- Description of the task -
Only the opening lines of the listing, through the one with "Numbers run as", are to be retyped, each exactly as it stands.

────────────────────────────────────────

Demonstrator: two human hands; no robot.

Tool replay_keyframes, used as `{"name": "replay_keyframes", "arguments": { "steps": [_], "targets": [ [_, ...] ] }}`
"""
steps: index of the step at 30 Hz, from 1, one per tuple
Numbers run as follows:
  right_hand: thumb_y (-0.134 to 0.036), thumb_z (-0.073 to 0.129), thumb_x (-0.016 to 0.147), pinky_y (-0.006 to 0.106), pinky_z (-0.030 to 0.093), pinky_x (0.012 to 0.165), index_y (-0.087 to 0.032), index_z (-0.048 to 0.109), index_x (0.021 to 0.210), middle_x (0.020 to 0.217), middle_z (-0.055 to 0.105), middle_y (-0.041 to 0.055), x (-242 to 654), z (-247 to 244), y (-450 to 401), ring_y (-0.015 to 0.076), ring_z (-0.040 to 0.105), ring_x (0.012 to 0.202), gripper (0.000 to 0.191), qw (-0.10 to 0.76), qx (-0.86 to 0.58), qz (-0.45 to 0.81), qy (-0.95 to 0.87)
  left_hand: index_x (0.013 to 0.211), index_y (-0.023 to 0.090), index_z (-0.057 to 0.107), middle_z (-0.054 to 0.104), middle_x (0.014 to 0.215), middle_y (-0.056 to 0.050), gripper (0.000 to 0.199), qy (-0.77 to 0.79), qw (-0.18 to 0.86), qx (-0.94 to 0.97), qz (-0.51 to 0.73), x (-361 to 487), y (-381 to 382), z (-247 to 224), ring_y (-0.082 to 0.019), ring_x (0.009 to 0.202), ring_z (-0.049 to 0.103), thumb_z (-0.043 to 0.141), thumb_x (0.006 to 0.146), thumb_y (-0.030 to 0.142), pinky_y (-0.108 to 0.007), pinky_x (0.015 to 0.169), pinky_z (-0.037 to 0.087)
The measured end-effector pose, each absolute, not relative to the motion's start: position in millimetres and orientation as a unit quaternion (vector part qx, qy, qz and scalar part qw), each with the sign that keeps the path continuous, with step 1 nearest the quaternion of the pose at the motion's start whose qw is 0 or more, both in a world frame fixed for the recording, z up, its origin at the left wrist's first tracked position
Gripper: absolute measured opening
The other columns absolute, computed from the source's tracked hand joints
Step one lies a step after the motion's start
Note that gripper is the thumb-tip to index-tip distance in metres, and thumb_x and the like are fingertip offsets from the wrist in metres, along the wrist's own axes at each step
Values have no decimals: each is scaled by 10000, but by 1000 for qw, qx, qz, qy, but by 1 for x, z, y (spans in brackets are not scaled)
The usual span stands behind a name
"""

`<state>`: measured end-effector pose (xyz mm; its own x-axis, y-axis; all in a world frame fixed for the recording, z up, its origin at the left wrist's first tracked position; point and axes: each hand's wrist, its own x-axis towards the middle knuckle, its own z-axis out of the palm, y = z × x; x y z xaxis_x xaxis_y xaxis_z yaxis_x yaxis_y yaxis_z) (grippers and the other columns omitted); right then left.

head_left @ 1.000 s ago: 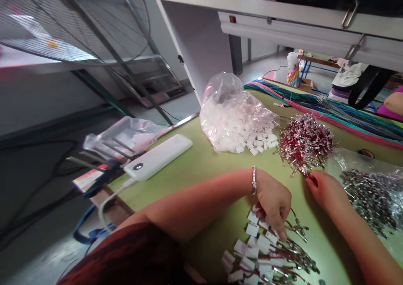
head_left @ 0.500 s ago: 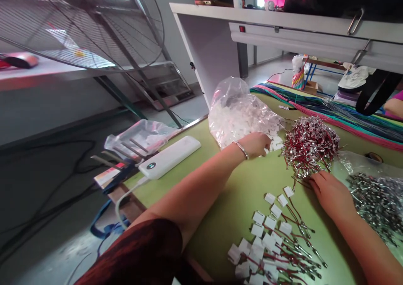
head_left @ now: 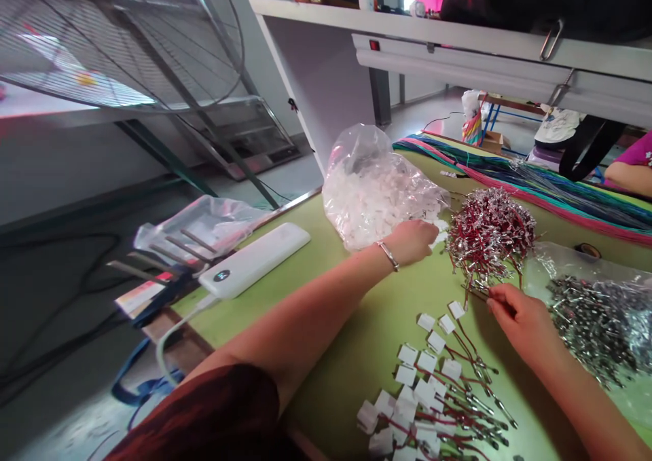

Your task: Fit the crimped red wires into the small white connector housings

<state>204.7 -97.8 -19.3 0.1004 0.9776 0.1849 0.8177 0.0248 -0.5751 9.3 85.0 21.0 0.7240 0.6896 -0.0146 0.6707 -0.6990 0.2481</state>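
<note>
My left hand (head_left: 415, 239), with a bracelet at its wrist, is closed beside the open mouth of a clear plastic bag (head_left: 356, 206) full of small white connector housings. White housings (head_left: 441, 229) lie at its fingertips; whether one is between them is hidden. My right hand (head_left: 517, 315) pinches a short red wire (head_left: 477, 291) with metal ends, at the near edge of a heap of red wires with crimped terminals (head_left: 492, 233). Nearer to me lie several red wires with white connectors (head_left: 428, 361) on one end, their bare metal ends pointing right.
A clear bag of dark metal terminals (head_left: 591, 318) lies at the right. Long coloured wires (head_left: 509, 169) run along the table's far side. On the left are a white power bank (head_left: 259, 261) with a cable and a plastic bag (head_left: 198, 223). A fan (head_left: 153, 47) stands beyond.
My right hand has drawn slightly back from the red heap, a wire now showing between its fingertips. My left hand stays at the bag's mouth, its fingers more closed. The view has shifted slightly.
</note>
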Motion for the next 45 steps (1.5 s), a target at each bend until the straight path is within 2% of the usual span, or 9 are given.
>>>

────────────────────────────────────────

- Response -
Demonstrator: two human hands; no robot.

Tool replay_keyframes, used as `{"name": "replay_keyframes", "arguments": { "steps": [_], "targets": [ [_, ...] ] }}`
"""
steps: index of the step at 30 Hz, from 1, one per tuple
Numbers run as follows:

There's nothing more to this exercise.